Kicking myself. Stupid, stupid. There's a reason steak days come the day of the gain. I know the rules. So I did a steak day the day after I should have. Okay results...

P3, Day 10
weight: 136.2
overnight change: -1.8

But still 3.4 pounds above LDW. I couldn't do two steak days in a row--I'd have been way too hungry. But I ate very cleanly. Eggs, meat, vegetables, fruit. Oh, and since I suspect dairy, I made ice cream out of coconut milk. I expected a loss this morning, or at least to stay the same. But here are my latest results.

P3, Day 11
last dose weight: 132.8
current weight: 136.8 (4.0 above)
overnight change: +0.6

I can't win. I don't know what to do. What food do I eliminate next? Eggs? Maybe the trouble was the coconut milk. I truly am going to be back to phase 2 foods soon. Only a wider array of meats and vegetables, and I'll be able to eat my fill of them. True, I hurt myself by not doing an immediate steak day, and it may take longer to come off. But another gain? Come on!

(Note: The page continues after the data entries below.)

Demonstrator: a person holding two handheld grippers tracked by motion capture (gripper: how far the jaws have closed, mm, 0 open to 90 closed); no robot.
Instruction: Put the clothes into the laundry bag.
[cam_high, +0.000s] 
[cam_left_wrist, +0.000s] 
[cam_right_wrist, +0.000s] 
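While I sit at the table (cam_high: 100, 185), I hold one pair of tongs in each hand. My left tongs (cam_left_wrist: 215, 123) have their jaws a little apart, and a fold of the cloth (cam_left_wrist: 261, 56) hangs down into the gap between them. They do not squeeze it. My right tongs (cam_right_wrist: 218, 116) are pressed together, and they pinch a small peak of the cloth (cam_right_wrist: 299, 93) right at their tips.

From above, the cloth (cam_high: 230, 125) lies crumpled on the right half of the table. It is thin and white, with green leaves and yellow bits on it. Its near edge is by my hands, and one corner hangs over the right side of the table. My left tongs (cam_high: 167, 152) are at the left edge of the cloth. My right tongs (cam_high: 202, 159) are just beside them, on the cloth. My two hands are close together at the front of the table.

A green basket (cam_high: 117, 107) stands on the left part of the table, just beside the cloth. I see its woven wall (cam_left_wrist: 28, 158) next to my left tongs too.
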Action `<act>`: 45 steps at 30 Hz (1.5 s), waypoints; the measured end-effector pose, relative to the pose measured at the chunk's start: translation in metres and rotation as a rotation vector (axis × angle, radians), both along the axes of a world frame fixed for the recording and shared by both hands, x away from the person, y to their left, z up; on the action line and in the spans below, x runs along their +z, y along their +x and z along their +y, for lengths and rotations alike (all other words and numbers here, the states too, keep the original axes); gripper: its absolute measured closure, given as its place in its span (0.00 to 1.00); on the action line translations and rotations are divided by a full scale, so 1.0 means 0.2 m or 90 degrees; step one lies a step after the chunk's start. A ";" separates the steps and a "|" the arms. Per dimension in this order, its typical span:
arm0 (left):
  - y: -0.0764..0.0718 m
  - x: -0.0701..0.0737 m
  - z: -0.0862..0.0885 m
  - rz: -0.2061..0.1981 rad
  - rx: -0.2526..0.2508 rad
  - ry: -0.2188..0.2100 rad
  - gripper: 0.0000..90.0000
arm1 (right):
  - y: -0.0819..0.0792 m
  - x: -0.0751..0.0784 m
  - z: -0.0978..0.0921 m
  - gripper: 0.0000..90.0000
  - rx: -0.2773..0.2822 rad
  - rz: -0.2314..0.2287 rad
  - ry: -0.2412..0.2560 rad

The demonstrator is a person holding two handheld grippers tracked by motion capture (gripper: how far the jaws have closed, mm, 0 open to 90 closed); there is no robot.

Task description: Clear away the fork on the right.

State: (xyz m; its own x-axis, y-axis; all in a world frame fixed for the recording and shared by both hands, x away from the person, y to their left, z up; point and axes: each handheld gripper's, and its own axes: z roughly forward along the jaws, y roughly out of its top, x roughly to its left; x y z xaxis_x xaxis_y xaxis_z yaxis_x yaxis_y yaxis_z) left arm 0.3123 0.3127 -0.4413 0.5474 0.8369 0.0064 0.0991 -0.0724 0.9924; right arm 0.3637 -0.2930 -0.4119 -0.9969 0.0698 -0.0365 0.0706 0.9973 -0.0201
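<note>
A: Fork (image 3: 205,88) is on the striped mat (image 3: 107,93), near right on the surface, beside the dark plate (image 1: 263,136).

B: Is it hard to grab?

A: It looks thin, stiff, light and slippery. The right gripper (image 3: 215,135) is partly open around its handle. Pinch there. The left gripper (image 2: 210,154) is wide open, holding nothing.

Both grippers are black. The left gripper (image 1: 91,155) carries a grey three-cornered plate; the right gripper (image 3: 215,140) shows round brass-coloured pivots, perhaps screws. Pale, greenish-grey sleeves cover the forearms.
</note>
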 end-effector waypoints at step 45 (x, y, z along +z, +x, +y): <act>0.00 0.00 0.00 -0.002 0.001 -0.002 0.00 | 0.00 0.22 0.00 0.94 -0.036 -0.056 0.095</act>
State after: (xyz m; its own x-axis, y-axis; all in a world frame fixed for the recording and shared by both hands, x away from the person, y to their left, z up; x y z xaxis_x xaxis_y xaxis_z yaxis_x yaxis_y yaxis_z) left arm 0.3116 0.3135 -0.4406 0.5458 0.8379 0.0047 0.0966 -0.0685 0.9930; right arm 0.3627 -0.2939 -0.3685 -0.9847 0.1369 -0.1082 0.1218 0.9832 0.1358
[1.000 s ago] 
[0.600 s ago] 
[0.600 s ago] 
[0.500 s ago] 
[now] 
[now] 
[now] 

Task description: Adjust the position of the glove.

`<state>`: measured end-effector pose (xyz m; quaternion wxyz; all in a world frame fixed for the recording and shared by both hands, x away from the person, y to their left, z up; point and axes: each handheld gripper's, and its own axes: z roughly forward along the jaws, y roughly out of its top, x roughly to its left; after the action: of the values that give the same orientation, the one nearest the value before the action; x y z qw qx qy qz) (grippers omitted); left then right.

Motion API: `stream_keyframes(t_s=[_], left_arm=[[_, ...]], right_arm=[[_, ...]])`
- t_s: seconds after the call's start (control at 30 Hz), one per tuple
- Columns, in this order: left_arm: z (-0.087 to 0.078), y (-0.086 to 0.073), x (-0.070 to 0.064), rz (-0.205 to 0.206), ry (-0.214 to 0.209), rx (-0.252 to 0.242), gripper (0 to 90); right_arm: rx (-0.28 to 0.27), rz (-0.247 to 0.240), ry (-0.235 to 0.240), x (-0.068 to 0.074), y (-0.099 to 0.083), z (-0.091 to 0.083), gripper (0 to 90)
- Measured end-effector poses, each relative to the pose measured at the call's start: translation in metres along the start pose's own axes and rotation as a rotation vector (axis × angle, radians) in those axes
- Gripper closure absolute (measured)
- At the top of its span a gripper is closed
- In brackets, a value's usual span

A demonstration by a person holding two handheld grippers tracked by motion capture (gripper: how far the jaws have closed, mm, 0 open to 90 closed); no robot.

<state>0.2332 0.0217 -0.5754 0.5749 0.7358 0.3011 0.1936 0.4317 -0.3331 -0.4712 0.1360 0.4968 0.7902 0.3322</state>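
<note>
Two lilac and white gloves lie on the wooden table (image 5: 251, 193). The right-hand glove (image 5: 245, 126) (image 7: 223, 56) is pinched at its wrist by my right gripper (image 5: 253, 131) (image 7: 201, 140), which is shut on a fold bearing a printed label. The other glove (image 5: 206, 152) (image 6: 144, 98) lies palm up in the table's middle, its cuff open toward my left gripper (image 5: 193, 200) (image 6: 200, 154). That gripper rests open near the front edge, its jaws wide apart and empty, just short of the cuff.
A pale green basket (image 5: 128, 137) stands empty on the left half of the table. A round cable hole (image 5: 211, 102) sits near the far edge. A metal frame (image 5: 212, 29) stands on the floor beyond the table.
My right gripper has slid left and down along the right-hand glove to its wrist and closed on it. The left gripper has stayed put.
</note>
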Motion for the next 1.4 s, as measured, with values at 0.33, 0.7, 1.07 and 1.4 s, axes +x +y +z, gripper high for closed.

I'm almost ready to give up and chuck the whole thing. But I worked so hard through phase 2. I don't want to gain this weight back. I'll do another steak day soon, but I can't handle another one yet. I need to eat throughout the day. My two steak days haven't been bad, but they would be if they come too close together. I haven't had breakfast yet, but I'm very hungry.

Okay. No eggs today. But for supper I'm making a Thai curry with coconut milk. I've avoided dairy for so many meals, I'm out of non-milk things to make. Other than that, I'll eat only meat, vegetables and fruit. Mostly raw vegetables. I'll see what that does. Oh, and lots of water.